▸ TASK:
Please restate the data word for word.

▸ MATERIAL SUPPLIED:
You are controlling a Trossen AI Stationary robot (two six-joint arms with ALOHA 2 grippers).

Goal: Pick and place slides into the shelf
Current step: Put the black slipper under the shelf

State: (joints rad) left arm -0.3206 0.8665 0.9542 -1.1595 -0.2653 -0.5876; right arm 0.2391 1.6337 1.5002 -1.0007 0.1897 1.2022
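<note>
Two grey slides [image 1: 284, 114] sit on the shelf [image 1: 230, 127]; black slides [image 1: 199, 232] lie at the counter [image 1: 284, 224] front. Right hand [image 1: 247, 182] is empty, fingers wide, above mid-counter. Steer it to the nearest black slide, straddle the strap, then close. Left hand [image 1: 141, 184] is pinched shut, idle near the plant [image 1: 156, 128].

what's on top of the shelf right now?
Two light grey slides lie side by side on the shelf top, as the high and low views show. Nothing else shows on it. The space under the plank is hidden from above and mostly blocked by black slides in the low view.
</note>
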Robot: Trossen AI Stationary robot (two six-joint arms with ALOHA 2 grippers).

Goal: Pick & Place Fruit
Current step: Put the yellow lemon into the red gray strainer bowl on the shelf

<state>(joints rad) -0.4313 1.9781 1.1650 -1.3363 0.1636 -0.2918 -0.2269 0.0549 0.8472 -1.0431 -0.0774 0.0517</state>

▸ ANSWER TO THIS TASK:
You are controlling a Trossen AI Stationary robot (two six-joint arms with ALOHA 2 grippers).

Goal: Pick and place slides into the shelf
Current step: Put the black slipper under the shelf

State: (joints rad) left arm -0.3206 0.8665 0.9542 -1.1595 -0.2653 -0.5876; right arm 0.2391 1.6337 1.5002 -1.0007 0.1897 1.2022
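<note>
Two grey slides [image 1: 284, 114] sit on the shelf [image 1: 230, 127]; black slides [image 1: 199, 232] lie at the counter [image 1: 284, 224] front. Right hand [image 1: 247, 182] is empty, fingers wide, above mid-counter. Steer it to the nearest black slide, straddle the strap, then close. Left hand [image 1: 141, 184] is pinched shut, idle near the plant [image 1: 156, 128].

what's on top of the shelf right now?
Two light grey slides lie side by side on the shelf top, as the high and low views show. Nothing else shows on it. The space under the plank is hidden from above and mostly blocked by black slides in the low view.
</note>
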Robot: Trossen AI Stationary robot (two six-joint arms with ALOHA 2 grippers).

Goal: Pick & Place Fruit
Current step: Put the yellow lemon into the red gray strainer bowl on the shelf

<state>(joints rad) -0.4313 1.9781 1.1650 -1.3363 0.1636 -0.2918 -0.2269 0.0549 0.8472 -1.0431 -0.0774 0.0517</state>

No more output will be given for this exercise.